▸ WORK ITEM
Nothing but the lines below from the one that contains "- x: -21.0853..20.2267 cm" through the one that contains "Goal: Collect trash" should be retyped, exactly and including both ends. Do not include pictures.

▸ INPUT DATA
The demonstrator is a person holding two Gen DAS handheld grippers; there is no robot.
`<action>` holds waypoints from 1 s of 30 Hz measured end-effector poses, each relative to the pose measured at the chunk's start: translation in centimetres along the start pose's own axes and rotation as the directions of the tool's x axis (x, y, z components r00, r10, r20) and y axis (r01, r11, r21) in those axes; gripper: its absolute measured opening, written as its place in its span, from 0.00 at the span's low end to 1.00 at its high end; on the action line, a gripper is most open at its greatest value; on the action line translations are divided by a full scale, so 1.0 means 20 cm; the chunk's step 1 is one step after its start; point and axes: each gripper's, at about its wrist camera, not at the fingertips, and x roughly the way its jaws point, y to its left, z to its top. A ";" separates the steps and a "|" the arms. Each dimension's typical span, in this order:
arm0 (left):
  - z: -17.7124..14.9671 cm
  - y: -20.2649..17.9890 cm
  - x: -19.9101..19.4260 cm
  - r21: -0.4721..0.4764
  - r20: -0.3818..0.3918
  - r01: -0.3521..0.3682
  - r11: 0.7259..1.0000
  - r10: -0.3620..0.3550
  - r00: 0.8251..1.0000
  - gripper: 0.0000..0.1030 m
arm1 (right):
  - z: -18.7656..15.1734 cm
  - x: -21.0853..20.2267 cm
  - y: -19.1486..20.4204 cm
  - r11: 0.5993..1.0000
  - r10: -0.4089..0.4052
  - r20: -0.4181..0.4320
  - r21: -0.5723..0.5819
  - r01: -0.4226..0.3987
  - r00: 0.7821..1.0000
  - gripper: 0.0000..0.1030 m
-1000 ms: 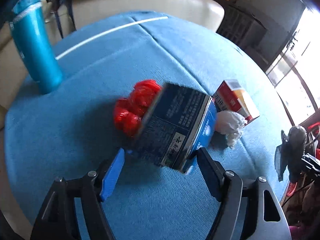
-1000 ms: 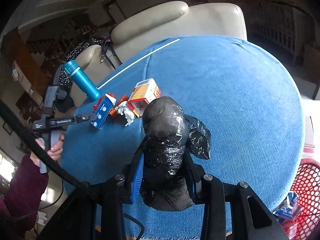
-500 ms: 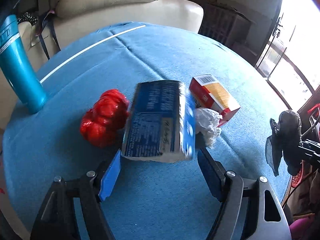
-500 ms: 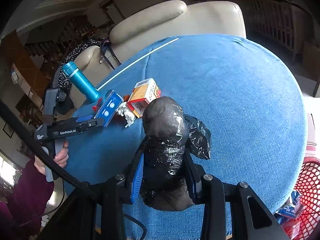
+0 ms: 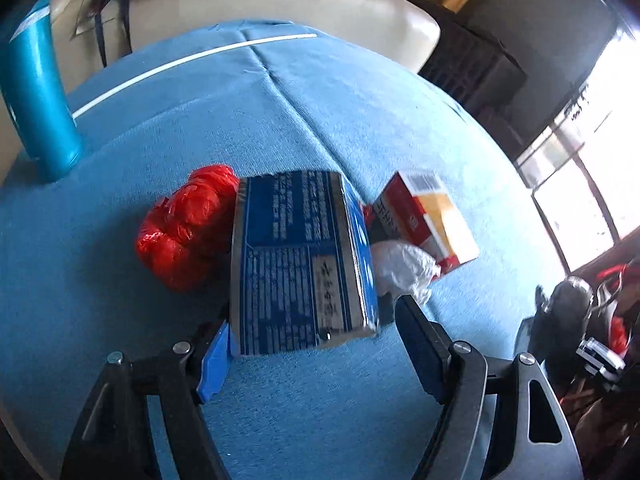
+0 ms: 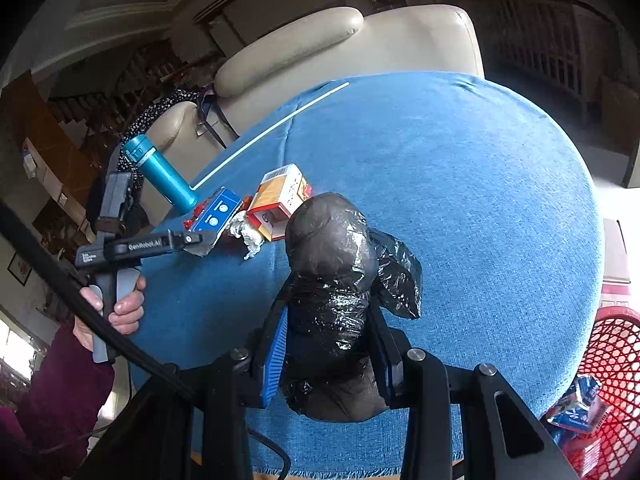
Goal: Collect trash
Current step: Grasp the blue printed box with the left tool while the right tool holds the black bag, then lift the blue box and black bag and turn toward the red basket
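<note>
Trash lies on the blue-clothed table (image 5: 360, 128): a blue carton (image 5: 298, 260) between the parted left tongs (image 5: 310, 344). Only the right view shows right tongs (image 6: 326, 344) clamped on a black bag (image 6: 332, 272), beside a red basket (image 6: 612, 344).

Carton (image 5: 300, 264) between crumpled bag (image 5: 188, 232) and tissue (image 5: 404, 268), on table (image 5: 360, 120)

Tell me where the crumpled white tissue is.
In the left wrist view, the white tissue lies on the blue tablecloth, between blue carton and red-yellow box.
</note>
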 end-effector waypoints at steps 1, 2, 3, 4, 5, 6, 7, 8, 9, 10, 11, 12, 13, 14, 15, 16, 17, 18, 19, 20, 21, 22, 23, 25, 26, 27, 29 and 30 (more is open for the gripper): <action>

▸ SOLUTION FOR THIS EXERCISE
  - x: -21.0853..20.2267 cm
  - y: -19.1486..20.4204 cm
  - r11: 0.5993..1.0000
  - r10: -0.4089..0.4052
  - r20: -0.4181..0.4320
  - r21: -0.5723..0.5819
  - r01: -0.4226..0.3987
  - r00: 0.7821..1.0000
  - gripper: 0.0000..0.1030 m
-1000 ms: 
-1000 ms: 
-500 ms: 
-500 ms: 
+0 ms: 
+0 ms: 
Goal: Collect trash

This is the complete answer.